報告書『医療機器と一緒に――街で暮らすために』完成しました

権藤眞由美・野崎泰伸 20120331 『医療機器と一緒に――街で暮らすために』,生存学研究センター報告18

http://www.arsvi.com/b2010/1203gm.htm
完成しました。東日本大震災と、原発事故による障害者の避難については、ほとんど報道されません。計画停電輪番停電)下で電気の必要な在宅患者がどのような暮らしを余儀なくされたのか、ほとんど報道されません。ぜひとも、この報告書をお読みになって、その様子を知ってください。
また、冒頭には、かわいいイラストで図解してある、「もしも停電になったらどうすればよいか」という介助マニュアルがついています。これだけでも役立つと思います。
以下、私が書いた「まえがき」です。

 私は、17年前の阪神淡路大震災において、震度7の激震地区であった神戸市東灘区で被災した。そしてその後、障害当事者発の復活・救援活動に参加した。ここで得た教訓というものは、障害者が震災において障害ゆえの過剰な不安を感じないためには、日常において障害者が差別されずに生活が営めることであるという、とてもシンプルなものだ。
 2011年3月11日、私は自宅でパソコンに向かっていた。ふと、緊急ニュースが流れてきた。「東北の近辺で激烈な地震」。私は、阪神淡路の経験から、「これはものすごいことになってしまう」と直感した。
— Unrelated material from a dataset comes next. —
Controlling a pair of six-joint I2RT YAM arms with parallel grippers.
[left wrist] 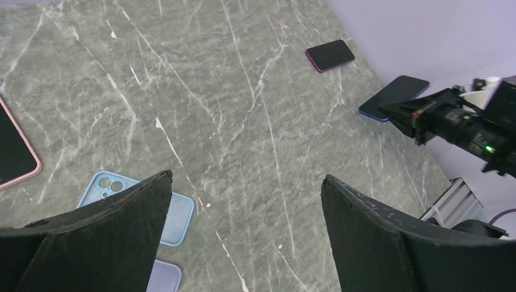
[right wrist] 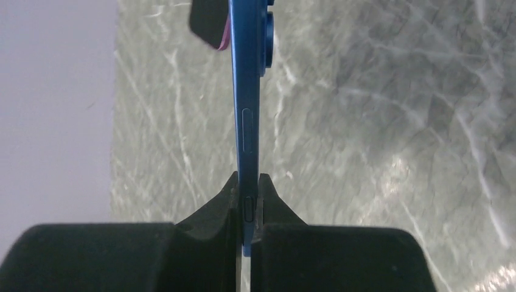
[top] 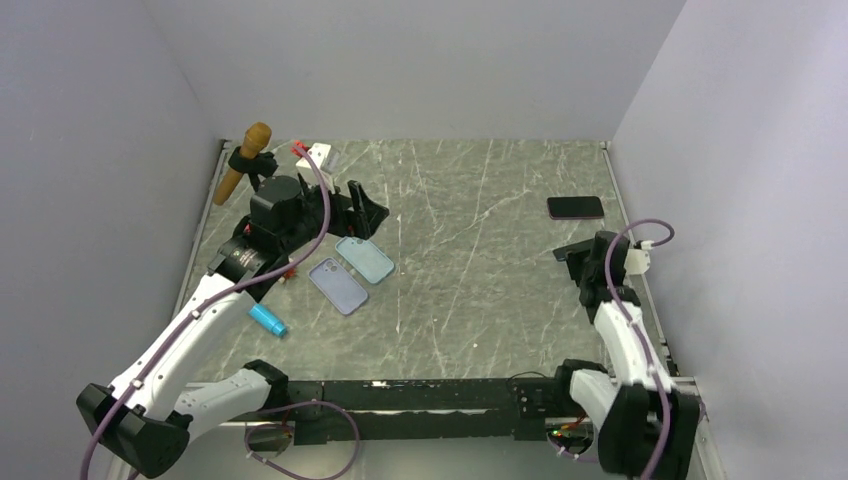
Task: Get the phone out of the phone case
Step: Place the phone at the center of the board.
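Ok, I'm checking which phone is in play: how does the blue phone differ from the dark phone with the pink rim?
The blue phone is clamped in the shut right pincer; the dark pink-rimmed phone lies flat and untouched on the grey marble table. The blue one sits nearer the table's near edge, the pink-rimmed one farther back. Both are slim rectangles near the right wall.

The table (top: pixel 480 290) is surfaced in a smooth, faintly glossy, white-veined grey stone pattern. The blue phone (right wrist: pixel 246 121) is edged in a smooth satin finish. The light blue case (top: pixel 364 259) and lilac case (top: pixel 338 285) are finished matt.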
 この地震をより一層深刻なものにさせたのが、津波であり、そして、東京電力福島第一原子力発電所における爆発事故である。この「三重の災禍」が、東北地方の障害者をも容赦なく襲った。そして事態は、私が想像した「ものすごいこと」をはるかに超える様態へと変容してしまった。
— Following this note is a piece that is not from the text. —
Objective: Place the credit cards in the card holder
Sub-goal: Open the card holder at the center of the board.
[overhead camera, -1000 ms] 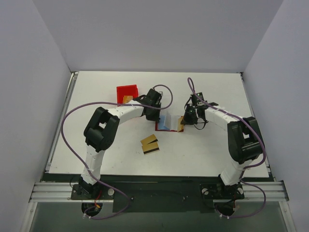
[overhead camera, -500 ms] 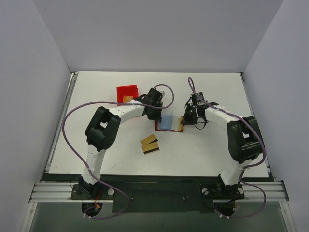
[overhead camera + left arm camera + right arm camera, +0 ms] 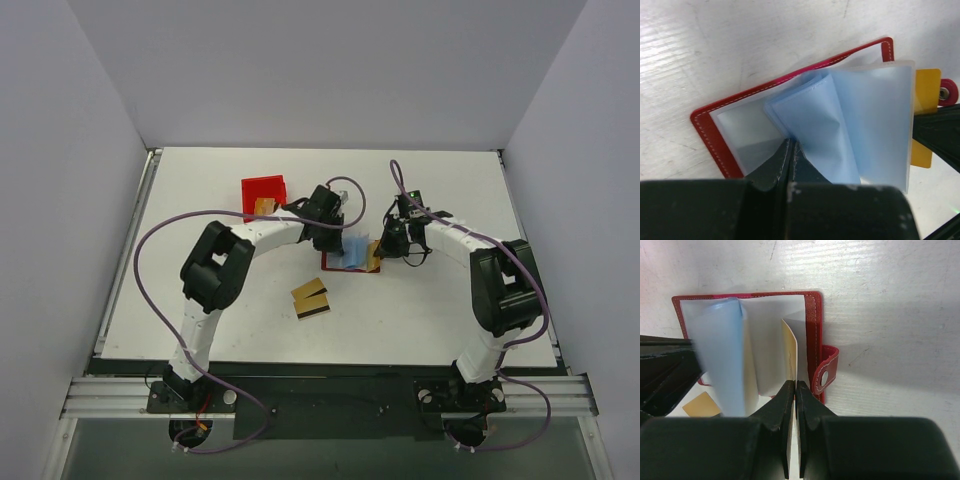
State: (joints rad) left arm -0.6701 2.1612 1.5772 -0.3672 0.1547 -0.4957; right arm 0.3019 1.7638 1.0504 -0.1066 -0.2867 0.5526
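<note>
The dark red card holder [image 3: 330, 262] lies open on the table between the arms. My left gripper [image 3: 338, 243] is shut on one of its light blue sleeves [image 3: 840, 125], holding the sleeves fanned up; the red cover [image 3: 710, 137] lies flat under them. My right gripper [image 3: 381, 255] is shut on a gold credit card [image 3: 788, 352], held edge-on with its far end between the sleeves by the right cover, next to the snap tab [image 3: 825, 375]. That card also shows in the left wrist view [image 3: 926, 90]. Two more credit cards [image 3: 310, 298] lie on the table in front of the holder.
A bright red open-topped bin [image 3: 263, 190] stands behind and left of the holder, with a tan card [image 3: 264, 205] in it. Purple cables loop off both arms. White walls close in the table on three sides.
My left gripper has moved a little to the right, pulling the blue sleeves up and over toward the right gripper. The right gripper with its card has stayed where it was.
</note>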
 まずは、被災した地域が「東北」であったこと、単に被害が広域にわたった、というだけでは済まされない。東北という地域は、明治以降の日本の西洋化=近代化において、犠牲を強いられてきた(山内[2011])。よく「東北の人たちは辛抱強い気質である」と言われる。一面ではそうかもしれない。ただ、辛抱や我慢や犠牲を、東北に強いてきたのはほかならぬ日本の「中央」であったことを忘れてはならない。
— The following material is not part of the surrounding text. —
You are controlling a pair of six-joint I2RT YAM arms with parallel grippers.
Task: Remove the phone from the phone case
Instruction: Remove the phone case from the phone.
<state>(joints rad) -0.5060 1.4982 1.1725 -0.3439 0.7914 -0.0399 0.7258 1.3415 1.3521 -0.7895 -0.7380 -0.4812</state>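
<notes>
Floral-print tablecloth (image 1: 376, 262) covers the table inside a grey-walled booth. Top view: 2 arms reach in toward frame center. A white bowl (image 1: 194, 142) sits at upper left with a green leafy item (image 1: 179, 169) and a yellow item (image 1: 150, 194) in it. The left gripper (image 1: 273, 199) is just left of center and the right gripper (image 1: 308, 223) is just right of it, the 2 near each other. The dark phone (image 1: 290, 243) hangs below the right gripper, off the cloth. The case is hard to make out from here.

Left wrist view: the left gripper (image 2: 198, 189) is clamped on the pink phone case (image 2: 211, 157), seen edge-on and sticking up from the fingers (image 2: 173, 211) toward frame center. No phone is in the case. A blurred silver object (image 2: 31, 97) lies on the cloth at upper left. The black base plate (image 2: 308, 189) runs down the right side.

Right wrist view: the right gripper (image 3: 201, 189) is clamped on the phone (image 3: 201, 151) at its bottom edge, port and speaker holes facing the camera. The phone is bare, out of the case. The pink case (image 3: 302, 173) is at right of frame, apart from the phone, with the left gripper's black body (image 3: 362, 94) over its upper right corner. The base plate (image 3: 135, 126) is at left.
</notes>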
 そして、原発事故が彼の地の復興を大きく遅らせていることは否めない。全原発の即時廃炉、クリーンなエネルギーへの転換は、早急に求められるし、また正しい道でもある。そのうえで、本報告書で扱われる、電気が多く必要な人たちのことは、そうした主張にどれだけ配慮されているだろうか。電気が使えない「不便」な生活を楽しめるのは、実は電気を多く必要としなくとも生きられる人の特権であることが、なかなか気づかれない。節電は自然に対する配慮である、という一面を押し出しすぎたとき、電気がなければ生存することがままならぬ人たちにとっては警戒すべき言説になる可能性がある。この報告書で主に登場するALS患者以外にも、弱視者や人工透析患者など、電気を多く使わなければ生活が営めない人たちがいる。そのような人たちとともに生きる、クリーンなエネルギー社会を、私たちは目指すべきではないのか。
 この報告書で、まずはとにかく知ってほしい。被災地の、原発事故下の、そして計画停電を経験し生き延びる障害者や患者の「生存の技法」を。障害者や患者たちが日常生活を営むことが可能な社会こそが、震災に強い街であるという、阪神淡路大震災と同じ教訓を、もう一度掲げて筆をおく。